En las últimas décadas del Novecento, dentro de un yacimiento de arcilla
en las inmediaciones de Dunarobba,
se encontraron los primeros restos de troncos fosilizados parte de lo que hoy
se conoce como Bosque Fósil - Foresta
Fossile. Desde aquel tiempo se tomaron una serie de medidas con el
objetivo de garantizar un control cada vez mayor de este lugar único en el
mundo por muchos motivos. Se trata de troncos de árboles que se remontan al Pleoceno
Medio y Superior con una antigüedad de 2 o 3 millones de años, cuando la zona
entre los Montes Amerini y los Montes Martani estaba ocupada por el
lago Tiberino, una formación lacustre y
pantanosa que ha recibido este nombre.
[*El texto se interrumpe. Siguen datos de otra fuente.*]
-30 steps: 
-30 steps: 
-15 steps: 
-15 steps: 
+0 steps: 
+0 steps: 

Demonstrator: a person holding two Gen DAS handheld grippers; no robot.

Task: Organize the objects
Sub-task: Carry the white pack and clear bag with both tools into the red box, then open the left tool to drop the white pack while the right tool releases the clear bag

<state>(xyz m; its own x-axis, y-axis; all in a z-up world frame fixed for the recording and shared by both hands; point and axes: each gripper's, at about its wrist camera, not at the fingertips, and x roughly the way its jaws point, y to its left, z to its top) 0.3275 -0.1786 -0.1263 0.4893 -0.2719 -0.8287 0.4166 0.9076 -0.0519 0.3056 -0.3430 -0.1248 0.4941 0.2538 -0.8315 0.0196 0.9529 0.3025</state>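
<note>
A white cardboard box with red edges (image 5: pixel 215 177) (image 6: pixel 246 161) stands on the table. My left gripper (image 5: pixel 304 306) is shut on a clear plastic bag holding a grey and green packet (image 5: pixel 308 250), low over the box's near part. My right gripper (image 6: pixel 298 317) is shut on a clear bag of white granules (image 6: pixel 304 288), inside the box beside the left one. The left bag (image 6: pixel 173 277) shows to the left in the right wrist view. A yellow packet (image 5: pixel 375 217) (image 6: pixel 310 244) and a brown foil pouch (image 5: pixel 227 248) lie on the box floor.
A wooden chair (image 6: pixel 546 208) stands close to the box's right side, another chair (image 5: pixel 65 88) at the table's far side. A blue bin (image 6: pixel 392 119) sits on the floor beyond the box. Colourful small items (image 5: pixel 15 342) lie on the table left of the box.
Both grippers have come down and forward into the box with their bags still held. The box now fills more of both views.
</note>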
A las orillas de este pantano se debían
encontrar estos árboles de los que hoy tenemos testimonio, un espeso bosque de
coníferas formado por troncos entre los 20 y 30 metros. Su especie ha sido
estudiada sin llegar a conclusiones decisivas.
Una de las características más
peculiares y en parte misteriosa del Bosque Fósil - Foresta Fossile - es la calidad de
conservación de los troncos que
no parecen estar petrificados. La fosilización se habría producido mediante un
tipo de momificación debida a la deshidratación de la madera.
Actualmente
este patrimonio paleontológico constituido por el Bosque Fósil de Dunarobba - Foresta Fossile di Dunarobba es un
activo centro de estudios gracias a la construcción del Centro de Paleontología Fósil, el cual desde 1999-2000 está dotado
de aulas de estudio y recorridos didácticos y científicos que permiten al
visitante o estudiante profundizar los temas tratados.